*Task to complete*
Using the listing below, retype exactly the lines starting at the one with "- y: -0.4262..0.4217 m" and ending at the one with "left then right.", and include both.

==*==

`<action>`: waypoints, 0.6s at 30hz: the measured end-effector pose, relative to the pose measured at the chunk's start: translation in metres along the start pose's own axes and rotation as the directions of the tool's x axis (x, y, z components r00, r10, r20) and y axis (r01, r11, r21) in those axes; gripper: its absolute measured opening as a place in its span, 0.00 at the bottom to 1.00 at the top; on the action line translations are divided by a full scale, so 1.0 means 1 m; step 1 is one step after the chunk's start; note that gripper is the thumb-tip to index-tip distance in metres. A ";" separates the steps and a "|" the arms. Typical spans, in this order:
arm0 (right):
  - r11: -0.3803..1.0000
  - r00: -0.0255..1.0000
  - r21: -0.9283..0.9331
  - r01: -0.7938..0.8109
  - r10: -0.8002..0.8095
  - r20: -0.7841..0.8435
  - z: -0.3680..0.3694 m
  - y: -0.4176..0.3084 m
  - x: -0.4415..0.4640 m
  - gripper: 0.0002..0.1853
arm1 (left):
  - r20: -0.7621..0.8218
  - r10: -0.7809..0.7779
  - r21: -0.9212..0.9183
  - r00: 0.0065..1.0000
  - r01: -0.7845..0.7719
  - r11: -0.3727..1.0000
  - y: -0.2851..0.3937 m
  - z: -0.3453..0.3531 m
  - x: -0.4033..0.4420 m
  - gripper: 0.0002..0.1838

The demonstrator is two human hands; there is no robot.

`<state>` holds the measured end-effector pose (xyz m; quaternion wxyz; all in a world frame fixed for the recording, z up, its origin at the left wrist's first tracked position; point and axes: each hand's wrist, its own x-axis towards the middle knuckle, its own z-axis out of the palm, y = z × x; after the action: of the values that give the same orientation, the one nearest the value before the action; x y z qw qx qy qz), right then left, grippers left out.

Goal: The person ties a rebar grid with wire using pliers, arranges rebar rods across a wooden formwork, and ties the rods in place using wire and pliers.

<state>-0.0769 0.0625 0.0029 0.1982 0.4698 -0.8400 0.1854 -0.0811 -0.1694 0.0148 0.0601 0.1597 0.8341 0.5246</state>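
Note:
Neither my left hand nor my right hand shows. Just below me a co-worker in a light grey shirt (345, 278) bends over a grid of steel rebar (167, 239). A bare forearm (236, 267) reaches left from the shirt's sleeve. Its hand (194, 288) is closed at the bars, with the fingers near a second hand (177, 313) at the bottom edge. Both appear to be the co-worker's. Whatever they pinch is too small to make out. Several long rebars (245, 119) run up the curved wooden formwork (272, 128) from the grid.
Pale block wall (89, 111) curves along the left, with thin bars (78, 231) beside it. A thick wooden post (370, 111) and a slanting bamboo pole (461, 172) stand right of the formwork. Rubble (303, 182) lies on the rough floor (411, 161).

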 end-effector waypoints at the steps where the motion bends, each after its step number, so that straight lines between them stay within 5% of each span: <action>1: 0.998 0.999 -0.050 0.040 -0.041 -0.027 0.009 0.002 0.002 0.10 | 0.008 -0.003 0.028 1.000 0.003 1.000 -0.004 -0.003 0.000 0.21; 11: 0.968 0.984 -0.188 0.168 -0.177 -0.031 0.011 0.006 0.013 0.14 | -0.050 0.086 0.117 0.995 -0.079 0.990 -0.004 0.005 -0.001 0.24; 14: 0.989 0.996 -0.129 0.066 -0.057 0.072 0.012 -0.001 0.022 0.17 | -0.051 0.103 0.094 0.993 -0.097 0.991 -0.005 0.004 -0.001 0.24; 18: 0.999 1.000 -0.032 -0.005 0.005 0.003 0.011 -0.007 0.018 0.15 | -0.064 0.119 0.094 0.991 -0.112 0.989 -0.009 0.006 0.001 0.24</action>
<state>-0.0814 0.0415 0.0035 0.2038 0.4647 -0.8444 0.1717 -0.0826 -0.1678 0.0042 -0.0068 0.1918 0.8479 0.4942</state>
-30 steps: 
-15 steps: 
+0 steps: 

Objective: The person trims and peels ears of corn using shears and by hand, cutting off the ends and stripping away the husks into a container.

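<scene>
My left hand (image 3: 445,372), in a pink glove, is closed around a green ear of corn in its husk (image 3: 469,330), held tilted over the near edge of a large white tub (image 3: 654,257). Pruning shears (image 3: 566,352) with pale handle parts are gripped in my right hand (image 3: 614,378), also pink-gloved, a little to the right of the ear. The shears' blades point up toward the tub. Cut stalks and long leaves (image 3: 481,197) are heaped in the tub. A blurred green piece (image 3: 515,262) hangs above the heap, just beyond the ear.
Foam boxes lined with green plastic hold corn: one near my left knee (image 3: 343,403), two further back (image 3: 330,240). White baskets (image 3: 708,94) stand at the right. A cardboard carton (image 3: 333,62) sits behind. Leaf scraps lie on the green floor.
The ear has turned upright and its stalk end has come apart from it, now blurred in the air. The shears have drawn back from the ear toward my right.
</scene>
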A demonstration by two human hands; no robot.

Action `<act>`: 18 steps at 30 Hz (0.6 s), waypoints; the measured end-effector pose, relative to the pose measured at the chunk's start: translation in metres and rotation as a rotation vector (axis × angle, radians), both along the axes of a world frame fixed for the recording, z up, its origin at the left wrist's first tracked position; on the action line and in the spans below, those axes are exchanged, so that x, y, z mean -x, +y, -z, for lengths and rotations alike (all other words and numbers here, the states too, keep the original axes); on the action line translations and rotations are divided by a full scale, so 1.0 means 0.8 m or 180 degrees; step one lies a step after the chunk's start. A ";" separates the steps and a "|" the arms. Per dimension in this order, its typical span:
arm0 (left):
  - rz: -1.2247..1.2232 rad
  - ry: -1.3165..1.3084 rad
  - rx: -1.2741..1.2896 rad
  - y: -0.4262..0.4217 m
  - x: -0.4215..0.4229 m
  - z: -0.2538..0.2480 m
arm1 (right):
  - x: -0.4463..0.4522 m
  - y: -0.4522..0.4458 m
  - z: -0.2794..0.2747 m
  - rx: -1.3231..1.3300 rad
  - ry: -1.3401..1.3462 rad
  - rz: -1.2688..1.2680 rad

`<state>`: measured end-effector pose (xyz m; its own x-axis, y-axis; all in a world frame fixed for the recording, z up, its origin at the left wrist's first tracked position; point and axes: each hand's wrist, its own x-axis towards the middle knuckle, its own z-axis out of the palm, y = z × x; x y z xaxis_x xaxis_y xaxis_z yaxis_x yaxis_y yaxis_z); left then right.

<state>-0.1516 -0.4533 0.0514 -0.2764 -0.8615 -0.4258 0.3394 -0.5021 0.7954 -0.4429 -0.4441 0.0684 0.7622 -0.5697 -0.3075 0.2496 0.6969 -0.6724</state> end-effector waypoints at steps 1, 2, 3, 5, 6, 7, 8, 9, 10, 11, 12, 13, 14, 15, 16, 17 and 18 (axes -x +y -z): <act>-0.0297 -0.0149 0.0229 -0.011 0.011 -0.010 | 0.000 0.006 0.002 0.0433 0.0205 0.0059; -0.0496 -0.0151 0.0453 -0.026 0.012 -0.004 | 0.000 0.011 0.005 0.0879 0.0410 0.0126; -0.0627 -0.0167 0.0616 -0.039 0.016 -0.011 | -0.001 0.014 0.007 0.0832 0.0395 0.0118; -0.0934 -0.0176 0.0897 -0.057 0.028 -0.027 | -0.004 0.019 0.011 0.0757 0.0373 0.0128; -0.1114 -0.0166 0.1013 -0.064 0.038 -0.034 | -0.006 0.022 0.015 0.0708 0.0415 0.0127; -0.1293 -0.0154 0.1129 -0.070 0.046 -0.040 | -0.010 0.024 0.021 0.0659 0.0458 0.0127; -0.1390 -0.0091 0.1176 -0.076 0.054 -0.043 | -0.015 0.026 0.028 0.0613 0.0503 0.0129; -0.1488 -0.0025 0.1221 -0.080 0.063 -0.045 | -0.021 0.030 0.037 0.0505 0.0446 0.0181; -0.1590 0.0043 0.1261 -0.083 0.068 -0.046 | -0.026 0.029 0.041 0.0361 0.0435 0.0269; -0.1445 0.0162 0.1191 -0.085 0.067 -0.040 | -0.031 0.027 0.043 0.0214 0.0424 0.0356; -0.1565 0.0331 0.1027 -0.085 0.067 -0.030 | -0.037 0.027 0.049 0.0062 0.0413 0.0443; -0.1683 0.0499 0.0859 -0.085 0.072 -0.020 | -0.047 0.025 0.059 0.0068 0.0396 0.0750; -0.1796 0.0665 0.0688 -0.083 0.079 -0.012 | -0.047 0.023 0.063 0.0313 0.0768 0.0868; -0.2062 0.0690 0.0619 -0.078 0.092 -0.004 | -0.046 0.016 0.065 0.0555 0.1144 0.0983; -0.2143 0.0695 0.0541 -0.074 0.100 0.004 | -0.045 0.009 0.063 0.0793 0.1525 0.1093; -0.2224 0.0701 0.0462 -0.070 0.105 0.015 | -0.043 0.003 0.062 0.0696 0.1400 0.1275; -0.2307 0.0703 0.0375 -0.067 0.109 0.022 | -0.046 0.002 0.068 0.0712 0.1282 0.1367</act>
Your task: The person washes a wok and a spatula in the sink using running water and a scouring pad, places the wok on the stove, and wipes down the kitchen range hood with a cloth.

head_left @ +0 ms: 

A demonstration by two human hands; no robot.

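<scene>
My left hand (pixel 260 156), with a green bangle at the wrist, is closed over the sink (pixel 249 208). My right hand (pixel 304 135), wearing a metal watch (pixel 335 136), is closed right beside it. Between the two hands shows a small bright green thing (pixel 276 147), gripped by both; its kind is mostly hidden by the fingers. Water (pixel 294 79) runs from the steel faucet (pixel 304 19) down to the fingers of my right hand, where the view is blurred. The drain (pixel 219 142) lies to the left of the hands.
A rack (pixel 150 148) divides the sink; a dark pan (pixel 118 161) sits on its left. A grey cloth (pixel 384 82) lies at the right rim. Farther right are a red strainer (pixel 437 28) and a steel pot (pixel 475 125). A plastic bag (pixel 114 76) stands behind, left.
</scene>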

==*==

*Exercise output*
  - y: -0.4262..0.4217 m
  - x: -0.4215..0.4229 m
  - z: -0.2538..0.2480 m
arm1 (right):
  - x: -0.4463..0.4522 m
  - y: -0.4522..0.4458 m
  - z: -0.2794..0.2747 m
  - rx: -1.3231..1.3300 rad
  - ry: -1.3401..1.3462 rad
  - rz: -1.2688..1.2680 rad

`<state>`: measured end-effector pose (xyz m; its own x-axis, y-axis; all in a world frame fixed for the recording, z up, its origin at the left wrist's first tracked position; point and axes: each hand's wrist, its own x-axis towards the middle knuckle, its own z-axis out of the palm, y = z × x; x y z xaxis_x xaxis_y xaxis_z yaxis_x yaxis_y yaxis_z); left then right.

Nothing remains to be answered in this exercise.